# ABT's w/ lil smokies??



## buttsmoker (Sep 12, 2008)

Gonna give this a try tom... My question is would it be ok to dice the lil smokies and add them to the cream cheese or am I better of leaving them whole??


----------



## ddave (Sep 12, 2008)

I agree with Ken.  
	

	
	
		
		



		
			






   I put 'em right on top and wrap the whole thing in bacon.  Last time I wrapped the Lil' Smokie in a salami slice and wrapped that whole thing in bacon.  Yum, yum!!

Although it may seem redundant to smoke a Lil Smokie, they sure are good on the ABTs.

Dave


----------



## 1chaos52 (Sep 12, 2008)

I just made some last weekend with lil polskies which are just small kielbasa and they were unbelievable. I made 30 of them for people at a party and they were gone in 15 minutes. Haven't tried it with the lil smokies yet, but sure it will be about the same.


----------



## smokin' dick (Sep 12, 2008)

I slice them in half the long way so they will fit in with a slice of pepper jack cheese, but whole is good too!


----------



## fanciesmom (Sep 12, 2008)

What a clever idea!!   I've got some pimento cheese I made in the fridge that would be really good stuffed in around a 'lil smokie'.   Those sound really really good.


----------



## flash (Sep 12, 2008)

We use Lil Smokies all the time. Pretty much the best, but we have been trying to make ABT's alittle more healthy. Low fat cream cheese, low fat Cheddar cheese, half a strip of bacon and we cut the Lil Smokie length-wise so we can do two ABT's instead of one. I don't see a problem with your idea though either.


----------



## travcoman45 (Sep 12, 2008)

I call mine pigs in a canoe.  Slice the japs in half an stuff, then put the pig on top!  Hold em down with a toothpick.  Might fine eatin!


----------



## mgwerks (Sep 13, 2008)

I've never tried them with smokies - can't wait to, though.  Always looking to expand my smoky horizons!

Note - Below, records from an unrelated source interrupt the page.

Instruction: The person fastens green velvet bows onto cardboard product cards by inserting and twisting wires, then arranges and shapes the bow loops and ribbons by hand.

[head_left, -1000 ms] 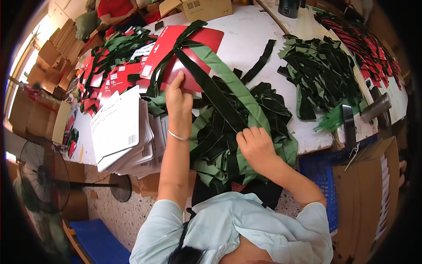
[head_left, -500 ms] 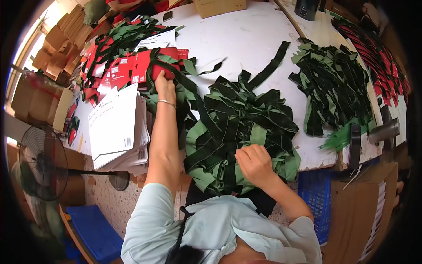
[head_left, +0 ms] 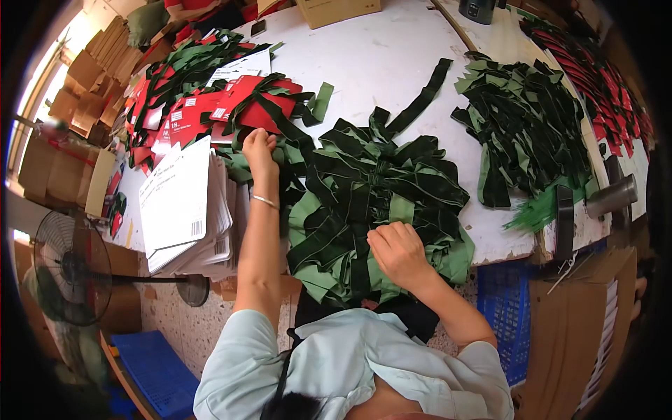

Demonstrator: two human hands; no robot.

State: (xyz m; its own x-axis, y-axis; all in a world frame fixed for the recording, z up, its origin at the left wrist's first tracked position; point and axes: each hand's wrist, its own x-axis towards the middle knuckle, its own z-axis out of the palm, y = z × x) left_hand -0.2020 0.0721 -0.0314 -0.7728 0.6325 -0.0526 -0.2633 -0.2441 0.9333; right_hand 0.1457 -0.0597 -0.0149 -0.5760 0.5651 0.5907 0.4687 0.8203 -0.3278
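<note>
My left hand (head_left: pixel 260 150), with a bangle at the wrist, is just below a red card (head_left: pixel 276 106) that has a dark green bow on it. Its fingers are curled, and whether anything is between them is too small to tell. The card lies on the left pile of red cards. Closed fingers of my right hand (head_left: pixel 397 250) rest on the near part of a big heap of dark green ribbon bows (head_left: pixel 381 175); what they hold, if anything, is hidden. White printed cards (head_left: pixel 178 199) stand stacked left of my left forearm.
Another ribbon pile (head_left: pixel 525 126) lies on the white table (head_left: pixel 364 63) at right, with red cards (head_left: pixel 595 84) beyond. A metal cylinder (head_left: pixel 611 198) sits at the right edge. A fan (head_left: pixel 70 266) stands left, a carton (head_left: pixel 339 10) far back. A person in red (head_left: pixel 192 7) is behind.
The red card with its bow has gone from in front of me to the left pile. My left hand has come off it and drawn back slightly; my right hand stays over the heap.
</note>
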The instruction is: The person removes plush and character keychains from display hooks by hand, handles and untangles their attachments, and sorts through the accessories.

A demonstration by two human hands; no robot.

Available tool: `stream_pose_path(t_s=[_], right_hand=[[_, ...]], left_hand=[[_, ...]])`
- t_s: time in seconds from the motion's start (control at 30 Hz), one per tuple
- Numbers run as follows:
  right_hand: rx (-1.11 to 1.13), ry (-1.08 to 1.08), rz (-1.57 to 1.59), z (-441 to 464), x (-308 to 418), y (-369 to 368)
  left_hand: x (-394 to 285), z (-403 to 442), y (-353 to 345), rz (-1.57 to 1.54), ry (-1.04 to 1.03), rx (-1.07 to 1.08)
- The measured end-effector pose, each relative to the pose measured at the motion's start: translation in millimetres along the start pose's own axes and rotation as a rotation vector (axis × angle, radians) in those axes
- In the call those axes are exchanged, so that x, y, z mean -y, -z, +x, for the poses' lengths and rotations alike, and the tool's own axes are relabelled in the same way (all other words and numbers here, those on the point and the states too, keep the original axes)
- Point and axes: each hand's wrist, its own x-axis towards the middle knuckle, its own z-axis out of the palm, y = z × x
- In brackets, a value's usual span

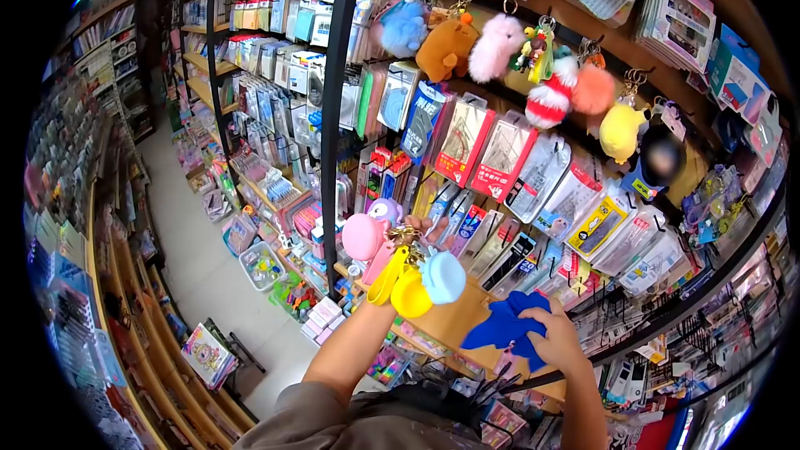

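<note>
A bunch of silicone keychains hangs from my left hand (427, 229), whose fingers are partly hidden behind the metal clasps. Among them are a round pink keychain (363, 237), a yellow keychain (409, 293) with a strap, a light blue keychain (443, 277) and a purple one (384, 211). Lower right, my right hand (552, 332) grips a crumpled blue cloth (504, 322) between thumb and fingers. The cloth is just above a wooden shelf board (460, 317).
Plush keychains, such as a brown one (447, 46) and a yellow one (621, 132), hang on hooks above. Packaged stationery (500, 154) fills the rack behind my hands. A black upright post (335, 117) stands left of them. An aisle floor (179, 200) runs further left, with a plastic bin (262, 265) beside it.
</note>
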Motion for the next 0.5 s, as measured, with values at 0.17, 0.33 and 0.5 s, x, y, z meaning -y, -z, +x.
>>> stream_pose_path(t_s=[0.17, 0.33, 0.5], right_hand=[[0.001, 0.055, 0.195, -11.0, 17.7, -13.0], [-0.006, 0.104, 0.169, -15.9, 28.7, -17.1], [-0.031, 0.126, 0.216, -16.9, 34.3, -24.3]], left_hand=[[0.7, -4.5, -2.9, 0.086, 0.007, -0.025], [-1.5, -0.2, 13.3, 0.102, 0.034, 0.101], [-2.1, -2.6, 18.5, 0.125, 0.029, 0.111]])
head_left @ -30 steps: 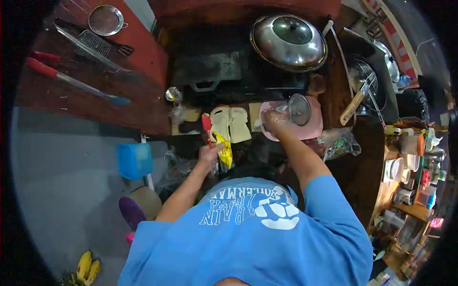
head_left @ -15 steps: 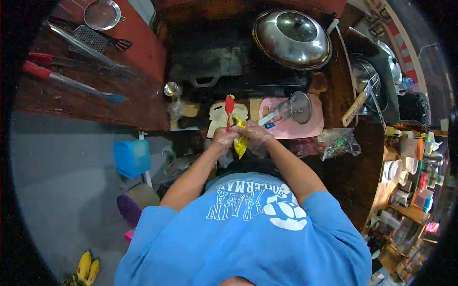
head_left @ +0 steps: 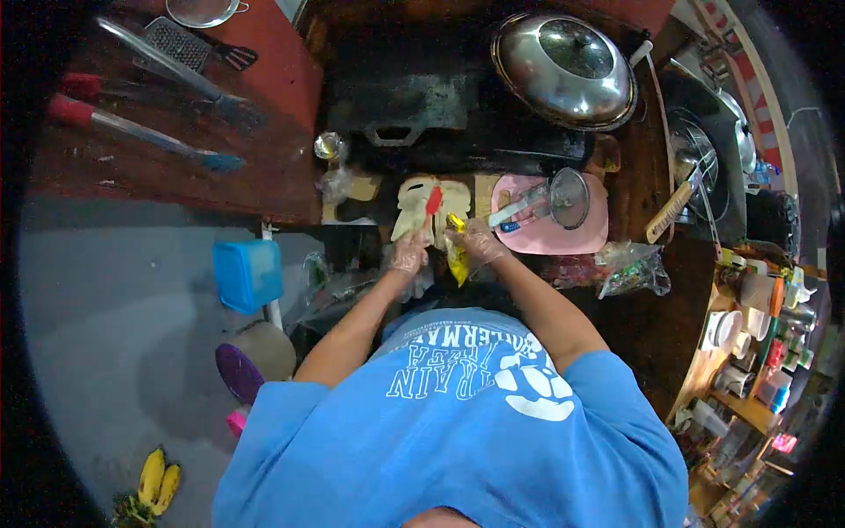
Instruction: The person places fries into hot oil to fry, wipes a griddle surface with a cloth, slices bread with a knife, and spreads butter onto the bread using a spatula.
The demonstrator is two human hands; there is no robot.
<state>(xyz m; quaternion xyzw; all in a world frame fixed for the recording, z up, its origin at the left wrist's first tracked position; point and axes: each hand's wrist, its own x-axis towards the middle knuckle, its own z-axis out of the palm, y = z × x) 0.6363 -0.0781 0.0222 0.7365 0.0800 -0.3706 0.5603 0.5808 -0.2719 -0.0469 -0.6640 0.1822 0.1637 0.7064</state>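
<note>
Two bread slices lie side by side, the left slice (head_left: pixel 411 209) and the right slice (head_left: pixel 456 201). My left hand (head_left: pixel 408 253), in a clear plastic glove, is closed around the handle of a red spatula (head_left: pixel 434 201). The spatula's head rests on or just over the bread where the slices meet; exact contact is hard to tell. In my right hand (head_left: pixel 480 243), also gloved, a crumpled yellow packet (head_left: pixel 458 262) is gripped near its upper end, hanging at the near edge of the right slice.
Right of the bread, a strainer (head_left: pixel 569 199) lies across a pink board (head_left: pixel 585 238). Behind stand a dark griddle (head_left: pixel 400 106) and a lidded pan (head_left: pixel 563 75). Tongs (head_left: pixel 150 132) and a grater (head_left: pixel 173 44) lie left. A plastic bag (head_left: pixel 635 268) sits right.
The spatula's head has come down from upright onto or near the bread. My hands have moved apart, the right one drawing the yellow packet slightly rightward. The whole view has shifted a little.
</note>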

I make my 'South Texas Afterburners' with chorizo, mixed cheeses and minced Chipotles, all wrapped in bacon.


----------



## bbqgoddess (Sep 13, 2008)

That sounds really good! I like your thinking! scrumptious!


----------



## sumosmoke (Sep 13, 2008)

Whole smokies is the norm, however I bet diced smokies topped with a whole smokey may be outrageous!!!


----------



## fanciesmom (Sep 13, 2008)

If you need the pimento cheese recipe holler - it's from Cuisine at Home and I can post it if you need it.


----------